Archive for the 'Progs/Tools/Libs' Category

Finding top-N items in a stream

Wednesday, July 4th, 2007

How to (approximately) generate a top-N items list without counting the number of occurrences of all instances? Two interesting papers I found on the topic: http://citeseer.ist.psu.edu/charikar02finding.html and http://citeseer.ist.psu.edu/jin03dynamically.html. I also somebody’s seminar powerpoint presentation explaining it.

Adding custom firewall rules in OSX

Tuesday, May 1st, 2007

Having extensively used Linux before I found GUI configuration of OSX firewall somewhat lacking. In particular, I wanted to limit outgoing access to some IP addresses (but I can imagine you may want to play with other things as well).

I found that I could buy Flying Buttress which should allow me to do this, but I really don’t need a graphical ipfw frontend, especially the one I’d have to pay for ;-) All I needed was to write some ipfw rules and make them persistent.

Here’s what I did:

 mkdir /Library/StartupItems/CustomIPFWRules
 cd !$

Created a file called StatupParameters.plist containing:

{
  Description     = "Custom Tadek's IPFW Rules";
  Provides        = ("CustomIPFWRules");
  Uses            = ("Network");
}

Created a file called CustomIPFWRules (the name has to match the directory name) containing a simple shell script:

#!/bin/sh

. /etc/rc.common

case "$1" in
        start)

        ConsoleMessage "applying tadek's ipfw rules"
        ipfw add 2045 deny tcp from any to "ip_I_want_to_block" out
        ;;
esac

exit 0

Voila!

BTW: a useful link on playing with Firewall in OSX.

Recovering deleted photos - my experiences

Thursday, January 4th, 2007
  • (playing with the camera) Cool. You can change the format of the CF card… Whops….
  • My CF card got corrupted.
  • The photos I thought had been already uploaded to the gallery were deleted from both the CF card and the harddisk.

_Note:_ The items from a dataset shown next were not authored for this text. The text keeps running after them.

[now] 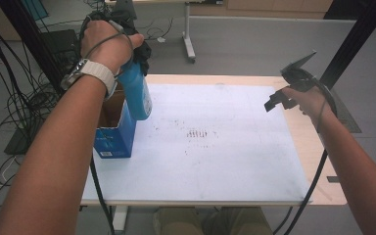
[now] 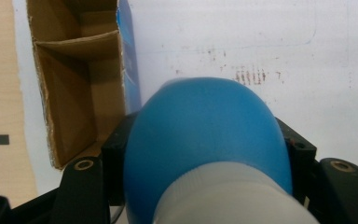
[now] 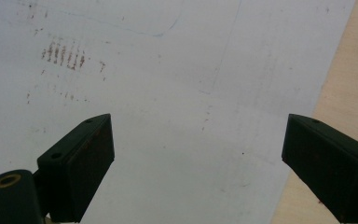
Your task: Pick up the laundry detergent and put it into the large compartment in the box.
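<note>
Item: blue bottle (image 1: 136, 93), rounded blue body with a pale cap end. Held aloft over the left edge of the white board (image 1: 235, 147), base tilted down toward the board, just above and beside the box. Clear of the surface; not touching the box as far as the high view tells.

Item: left gripper (image 1: 139, 49), in the person's left hand, near the far-left corner of the board. Jaws clamped on either side of the bottle near its cap end; the left gripper view shows the black jaws pressed against the blue body (image 2: 205, 140).

Item: open cardboard box (image 1: 115, 129), blue outside, brown inside, standing at the left edge of the board. Inner divider visible in the left gripper view (image 2: 79, 93); the compartments in sight look vacant.

Item: right gripper (image 1: 286, 95), at the right edge of the board, raised off the surface. Jaws spread wide, nothing between them.

Step in hand, by my reading: bottle in transit between box and board. Direction cannot be told.

Next move calls for: if boxing, line the base up over one compartment and lower straight; if unpacking, swing to open board and set it down upright. The right gripper could steady the box.
</note>
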`<act>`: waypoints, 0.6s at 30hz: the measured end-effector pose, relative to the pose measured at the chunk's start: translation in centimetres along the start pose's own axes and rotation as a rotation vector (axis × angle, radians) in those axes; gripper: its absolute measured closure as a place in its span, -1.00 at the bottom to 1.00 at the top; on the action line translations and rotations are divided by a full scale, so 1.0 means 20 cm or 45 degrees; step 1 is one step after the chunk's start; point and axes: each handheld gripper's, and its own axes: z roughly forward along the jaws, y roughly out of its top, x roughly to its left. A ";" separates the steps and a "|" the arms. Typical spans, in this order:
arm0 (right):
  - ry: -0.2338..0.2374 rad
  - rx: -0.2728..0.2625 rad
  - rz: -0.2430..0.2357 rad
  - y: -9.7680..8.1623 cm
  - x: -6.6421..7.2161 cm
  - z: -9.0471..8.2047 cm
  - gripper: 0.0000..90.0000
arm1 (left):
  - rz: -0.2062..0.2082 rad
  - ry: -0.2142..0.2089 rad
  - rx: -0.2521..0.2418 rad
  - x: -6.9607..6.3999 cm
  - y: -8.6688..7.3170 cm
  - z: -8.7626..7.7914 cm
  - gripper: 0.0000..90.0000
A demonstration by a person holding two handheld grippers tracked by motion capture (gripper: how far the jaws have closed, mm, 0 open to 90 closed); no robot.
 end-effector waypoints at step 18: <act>-0.011 -0.010 0.031 -0.01 -0.05 -0.02 -0.80 | 0.038 0.028 -0.007 -0.01 0.05 -0.07 -0.15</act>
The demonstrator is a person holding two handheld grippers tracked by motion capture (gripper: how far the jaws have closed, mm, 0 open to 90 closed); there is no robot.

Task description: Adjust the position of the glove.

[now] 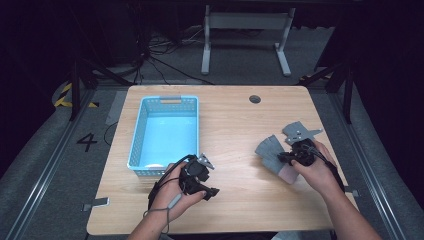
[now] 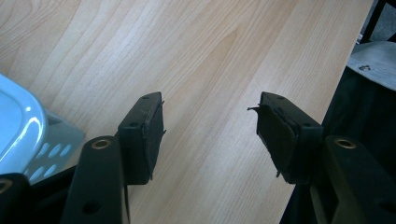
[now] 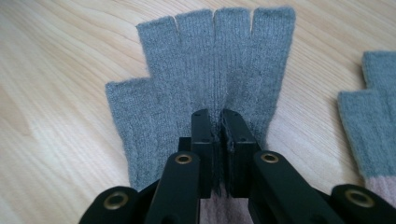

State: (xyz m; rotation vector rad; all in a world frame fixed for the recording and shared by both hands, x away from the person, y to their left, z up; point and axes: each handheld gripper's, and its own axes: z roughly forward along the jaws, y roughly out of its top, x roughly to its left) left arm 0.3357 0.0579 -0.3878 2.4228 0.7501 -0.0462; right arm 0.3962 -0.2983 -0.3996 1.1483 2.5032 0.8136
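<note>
Right now the right gripper (image 3: 219, 116) is pinching a grey fingerless glove (image 3: 205, 70) at its middle, the knit bunching into a ridge between the closed jaws, its finger stubs pointing away. A second glove (image 3: 373, 116) is lying just beside it on the table (image 1: 235, 125). Meanwhile the left gripper (image 2: 210, 126) is hovering over bare wood near the blue basket (image 1: 137, 145), jaws spread and holding nothing.

Wooden table (image 1: 235, 125) with blue basket (image 1: 165, 135) and grey gloves (image 1: 270, 150).

Even overhead light brightens the table (image 1: 235, 125) while surroundings fall dark; close foreground jaws look slightly soft.
</note>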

Moreover, I already took 50 photos on the CF card after reformatting it.

Time and time again, I realize how precious my photos are, only after they are gone. The last time they were my PhD defense photos… Auch. Fortunately, they are gone, but not forever ;-)

You will find several tools for photo recovery on Google, but most of them either commercial or give you a only a “free preview”. Thinking about it, it’s a very good business model: people are very willing to swipe their card if they can see that they get their photos back. Should have written one as well ;-) Fortunately, there are also free ones, two of them I tried by myself.

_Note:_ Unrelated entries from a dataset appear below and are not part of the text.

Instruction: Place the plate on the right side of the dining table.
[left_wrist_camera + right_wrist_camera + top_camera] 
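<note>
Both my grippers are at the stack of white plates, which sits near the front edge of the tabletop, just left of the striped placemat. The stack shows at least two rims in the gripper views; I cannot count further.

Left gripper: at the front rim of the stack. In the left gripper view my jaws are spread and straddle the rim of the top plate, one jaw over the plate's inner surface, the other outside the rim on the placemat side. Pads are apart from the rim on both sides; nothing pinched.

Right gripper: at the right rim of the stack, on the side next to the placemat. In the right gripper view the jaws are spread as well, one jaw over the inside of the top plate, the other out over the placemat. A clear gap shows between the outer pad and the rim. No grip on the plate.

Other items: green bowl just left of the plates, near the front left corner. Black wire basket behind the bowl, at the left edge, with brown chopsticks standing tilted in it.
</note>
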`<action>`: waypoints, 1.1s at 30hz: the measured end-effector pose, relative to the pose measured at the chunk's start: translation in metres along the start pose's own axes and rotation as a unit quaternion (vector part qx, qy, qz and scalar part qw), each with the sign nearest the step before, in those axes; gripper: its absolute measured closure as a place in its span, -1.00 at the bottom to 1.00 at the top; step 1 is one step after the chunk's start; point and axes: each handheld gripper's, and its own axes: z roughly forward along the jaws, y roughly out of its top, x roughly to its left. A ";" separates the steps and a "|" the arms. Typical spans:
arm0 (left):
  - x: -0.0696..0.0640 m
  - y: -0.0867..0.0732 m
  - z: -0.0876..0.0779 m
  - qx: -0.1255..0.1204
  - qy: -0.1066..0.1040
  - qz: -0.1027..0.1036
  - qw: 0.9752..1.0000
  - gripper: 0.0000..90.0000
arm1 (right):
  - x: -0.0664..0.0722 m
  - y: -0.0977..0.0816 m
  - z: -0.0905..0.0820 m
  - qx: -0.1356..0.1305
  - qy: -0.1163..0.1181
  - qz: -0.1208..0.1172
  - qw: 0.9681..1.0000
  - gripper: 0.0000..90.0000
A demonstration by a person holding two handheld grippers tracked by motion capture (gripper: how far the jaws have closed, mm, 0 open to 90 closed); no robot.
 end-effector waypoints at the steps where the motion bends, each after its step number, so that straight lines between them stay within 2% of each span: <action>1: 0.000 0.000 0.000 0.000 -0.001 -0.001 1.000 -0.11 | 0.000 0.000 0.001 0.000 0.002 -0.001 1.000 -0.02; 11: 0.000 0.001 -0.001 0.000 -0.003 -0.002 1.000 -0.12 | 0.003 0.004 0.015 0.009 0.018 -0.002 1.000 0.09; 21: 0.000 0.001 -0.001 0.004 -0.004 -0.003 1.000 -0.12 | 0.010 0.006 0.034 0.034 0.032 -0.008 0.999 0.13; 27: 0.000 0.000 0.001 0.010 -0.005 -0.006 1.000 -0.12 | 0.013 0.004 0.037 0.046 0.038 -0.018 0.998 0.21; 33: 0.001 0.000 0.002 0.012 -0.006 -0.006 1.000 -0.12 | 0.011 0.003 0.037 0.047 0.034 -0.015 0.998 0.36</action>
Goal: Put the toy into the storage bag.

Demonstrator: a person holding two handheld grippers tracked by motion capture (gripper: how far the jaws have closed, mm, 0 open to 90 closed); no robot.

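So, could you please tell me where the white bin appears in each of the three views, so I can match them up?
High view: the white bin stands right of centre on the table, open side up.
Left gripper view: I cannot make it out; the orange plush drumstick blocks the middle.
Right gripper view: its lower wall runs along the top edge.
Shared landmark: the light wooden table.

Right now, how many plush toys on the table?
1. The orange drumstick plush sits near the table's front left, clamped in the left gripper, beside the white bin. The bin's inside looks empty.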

PC Inspector Smart Recovery is an excellent and easy-to-use Windows application for photo recovery. It is extremely easy to use and does an amazing job. It is also completely free, but I think is fair to reward the author with a PayPal donation.

PhotoRec is a cross-platform program for photo recovery. In fact, it runs on Dos/Windows/Linux/BSD/Solaris/MacOSX, which is really impressive. It also supports a whole range of filesystems, including FAT/NTFS/Ext2/3/HFS+. It has a simple (n)curses based interface, which is a bit of a disappointment in the age of cool animated GUIs, but it’s also relatively easy to use. Also, it has an impressive range of configuration options. And it works on Linux and my Mac. I no longer need Windows! Simialrly, the program is really free (including the sourcre) and you can rewerd the author with a donation.

Both tools worked for me smoothly and (unlike some other commercial ones I tried which ran out of memory) managed to recover almost one thousand photos from my 4GB CF card, including the wanted defense photos ;-) I don’t know which of the tools is better and I recommend both (although I would lean slightly towards the PhotoRec as I don’t have Windows anymore). Also, if you don’t get what you’re looking for, you can try both of them (as a rule all image/disk recovery tools are read-only so you can try all of them many times with no risk).

Two friends: GeoWebStats and GeoBroStats - visualizing Apache and Bro logs with Google Maps

Tuesday, January 2nd, 2007

One of my pet (a.k.a. procrastination) projects has been to visualize my server logs using Google Maps. In fact, this has been my ‘procrastination hub’ giving me excuses to work on a variety of pet projects, including:

  • playing with Bro and packaging Bro for Debian
  • playing with Apache logs and importing them to the relational database
  • playing with Bro logs and importing them to the relational database
  • learning Python and Javascript
  • playing with Google Maps
  • writing a web application to visualize the collected logs on Google maps
  • creating a webpage documenting all the above.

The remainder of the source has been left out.